# Scrollsaw questions



## Marpel (Aug 10, 2017)

Just picked up a new scrollsaw, a Shop Fox, semi average quality (right out of the box, I needed to fix some things and wasn't super impressed with the quality and fit and finish, but oh well). As I, at this time, only have three projects which need scrollsawing, and am not sure how much I will scrollsaw in the future, I did not want to spend big bucks, so figured this would suffice for now.

Having never scrollsawed before, I have a couple questions.

The saw has an articulated light for better viewing but the emitted colour is deep orange. Not even close to the bright white I would have expected. The intensity seems comparable with conventional lights of this size, so I don't think it is signs of a dying bulb (although I could be wrong about this). This is the only machine I have with an included attached light, so am wondering if this is the new thing, or what?
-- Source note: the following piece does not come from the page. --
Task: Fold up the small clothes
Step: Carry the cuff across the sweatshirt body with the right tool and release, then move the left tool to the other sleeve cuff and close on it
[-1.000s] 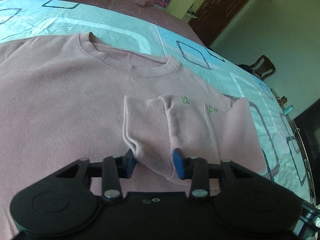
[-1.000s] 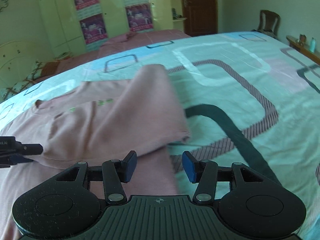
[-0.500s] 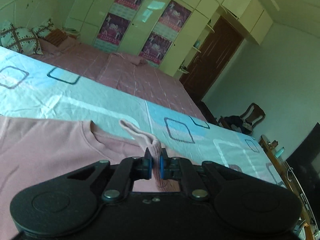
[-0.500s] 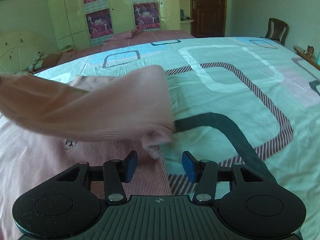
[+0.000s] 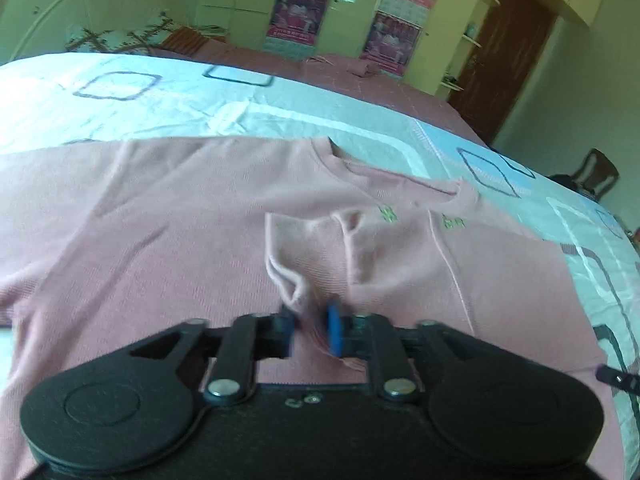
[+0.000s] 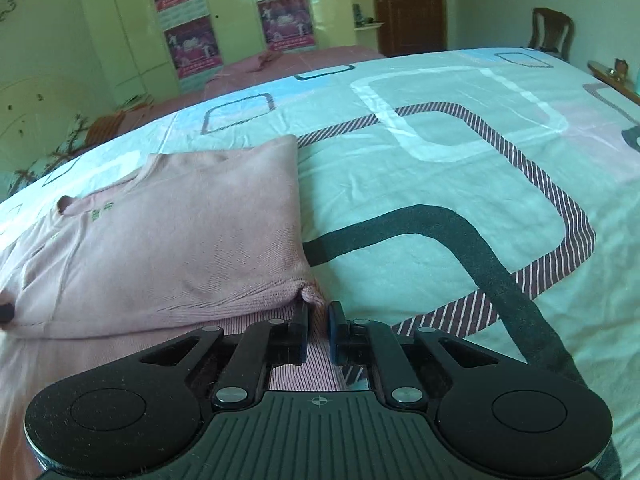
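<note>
Pink knit sweater flat on patterned bedsheet, sleeves folded inward. Left gripper jaws opening, letting cuff drop. Right gripper clamped tight on sweater's right edge, likely for next fold.

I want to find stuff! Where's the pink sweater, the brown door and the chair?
pink sweater [image 5: 192, 216]: left wrist view, on its flat front.
brown door [image 6: 410, 4]: right wrist view, on the middle of its wooden panel.
chair [image 6: 550, 28]: right wrist view, on its wooden backrest.
</note>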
The saw takes pinned blades (comes with two) and pinless, with an included adapter. The reading I have done so far suggests pinless blades are better than pinned but doesn't give the reason. Can someone advise if pinless are overall better or just better for certain cuts? And if pinless are better, overall, why would a manufacturer even make a pinned blade machine?

Thanks,

Marv


----------



## MrUnix (May 18, 2012)

> The saw has an articulated light for better viewing but the emitted colour is deep orange. Not even close to the bright white I would have expected. The intensity seems comparable with conventional lights of this size, so I don t think it is signs of a dying bulb (although I could be wrong about this). This is the only machine I have with an included attached light, so am wondering if this is the new thing, or what?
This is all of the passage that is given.